ASSIGNED TASK
Look through the listing for the word "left". Copy each line that has it.

INFORMATION SUPPLIED
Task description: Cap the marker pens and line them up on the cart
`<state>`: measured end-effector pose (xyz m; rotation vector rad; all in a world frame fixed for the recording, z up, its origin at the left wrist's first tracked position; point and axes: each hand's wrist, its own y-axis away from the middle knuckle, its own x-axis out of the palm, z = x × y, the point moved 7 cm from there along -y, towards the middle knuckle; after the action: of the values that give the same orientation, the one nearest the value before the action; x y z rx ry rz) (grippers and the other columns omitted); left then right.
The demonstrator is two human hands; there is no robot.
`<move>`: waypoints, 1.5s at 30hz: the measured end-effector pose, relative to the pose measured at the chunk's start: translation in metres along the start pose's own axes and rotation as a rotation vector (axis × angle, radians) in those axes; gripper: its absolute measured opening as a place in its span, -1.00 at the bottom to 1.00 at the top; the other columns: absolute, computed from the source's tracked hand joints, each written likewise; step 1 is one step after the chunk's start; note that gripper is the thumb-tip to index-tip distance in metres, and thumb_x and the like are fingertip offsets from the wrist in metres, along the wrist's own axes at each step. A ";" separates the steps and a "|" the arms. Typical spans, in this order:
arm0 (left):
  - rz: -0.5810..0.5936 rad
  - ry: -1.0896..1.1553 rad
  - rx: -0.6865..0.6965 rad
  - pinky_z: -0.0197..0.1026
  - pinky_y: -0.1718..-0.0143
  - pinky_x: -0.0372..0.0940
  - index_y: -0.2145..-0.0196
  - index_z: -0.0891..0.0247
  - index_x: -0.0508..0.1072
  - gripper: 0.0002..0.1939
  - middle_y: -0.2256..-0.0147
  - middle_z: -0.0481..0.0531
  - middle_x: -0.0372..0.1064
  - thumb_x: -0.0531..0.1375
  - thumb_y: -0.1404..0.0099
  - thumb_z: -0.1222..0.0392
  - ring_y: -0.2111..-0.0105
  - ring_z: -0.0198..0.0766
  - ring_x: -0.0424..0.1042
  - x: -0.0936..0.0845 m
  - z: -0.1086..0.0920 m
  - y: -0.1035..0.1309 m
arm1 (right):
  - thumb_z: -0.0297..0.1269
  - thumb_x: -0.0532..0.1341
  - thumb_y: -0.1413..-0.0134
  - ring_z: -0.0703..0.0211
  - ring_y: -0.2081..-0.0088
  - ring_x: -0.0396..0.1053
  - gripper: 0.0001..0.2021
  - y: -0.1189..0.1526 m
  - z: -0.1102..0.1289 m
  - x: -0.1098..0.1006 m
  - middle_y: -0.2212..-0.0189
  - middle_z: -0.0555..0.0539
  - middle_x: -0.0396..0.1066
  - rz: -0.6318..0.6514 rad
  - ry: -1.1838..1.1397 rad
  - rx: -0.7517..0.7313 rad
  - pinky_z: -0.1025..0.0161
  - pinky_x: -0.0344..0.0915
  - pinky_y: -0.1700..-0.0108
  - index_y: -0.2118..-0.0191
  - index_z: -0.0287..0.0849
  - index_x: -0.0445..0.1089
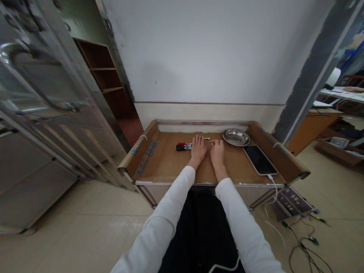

RESULT
`<state>`: measured end-effector pose (xyz m; rotation vector rad; all in a world frame fixed for the recording, z up, its origin at the left wrist's first tracked position; point and axes: each hand's wrist, its own y-axis away from the middle knuckle, its own x-axis out of the palm, z = x × y, the point moved 7 cm from there along -y, towards the middle knuckle; after the action: of the values that give the same orientation, the one nearest the value before the action; x y z rx ry rz) (grippers and the other columns omitted); left then right.
arm0 (left):

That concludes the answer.